Because “the level of clear and convincing proof required . . . to show ‘actual malice’ is almost insuperable.” Reliance Insurance Co. v. Barron’s, 442 F.Supp. 1341, 1344 (S.D.N.Y. 1977), it is obvious that the legal question of public figure status is vital to plaintiff’s claim and should therefore “be answered as soon as possible.” Miller v. Transamerican Press, Inc., 621 F.2d 721, 724 (5th Cir.), cert. denied, 450 U.S. 1041 (1980). If this essential component of plaintiff’s claim “cannot be proved at trial, for want of evidence, it is appropriate to grant [defendants’] motion” for summary judgment.
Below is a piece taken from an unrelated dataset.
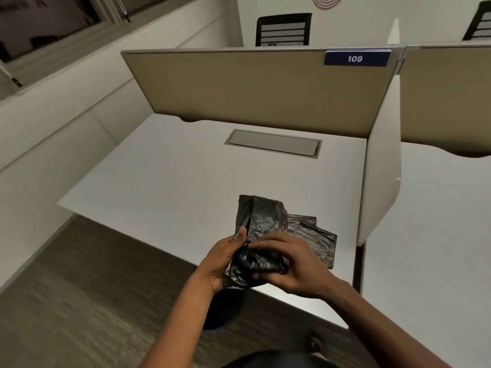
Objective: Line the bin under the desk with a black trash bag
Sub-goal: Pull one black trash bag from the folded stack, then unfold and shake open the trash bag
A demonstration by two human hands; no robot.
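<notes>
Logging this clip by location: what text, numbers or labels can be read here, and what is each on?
"109": white digits on the blue plate at the top right of the tan desk partition.
No other text is readable; the black trash bag shows no print.

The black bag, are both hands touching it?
Touching. The head view shows the left hand and right hand both gripping the crumpled black bag above the desk.

We cannot see the bin; only a dark rounded shape (224,312) shows below the desk edge (292,296), mostly hidden by the left wrist. The right hand (295,266) covers part of the black bag (263,221). Both forearms run off the bottom edge.
</notes>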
Reliance Insurance Co. v. Barron’s, supra at 1343. See, also, Rebozo v. Washington Post Co., 637 F.2d 375, 379 (5th Cir. 1981); Ratner v. Young, 465 F.Supp. 386 (D.V.I. 1979). After carefully considering the submitted affidavits and defendants’ memorandum of law in a light most favorable to this pro se plaintiff, we conclude for the reasons set forth below that plaintiff could not possibly meet the “insuperable” burden of proof which is required in this case and that defendants are entitled therefore to a grant of summary judgment.

*133 The issues of public figure status and the applicable measure of fault will be discussed separately.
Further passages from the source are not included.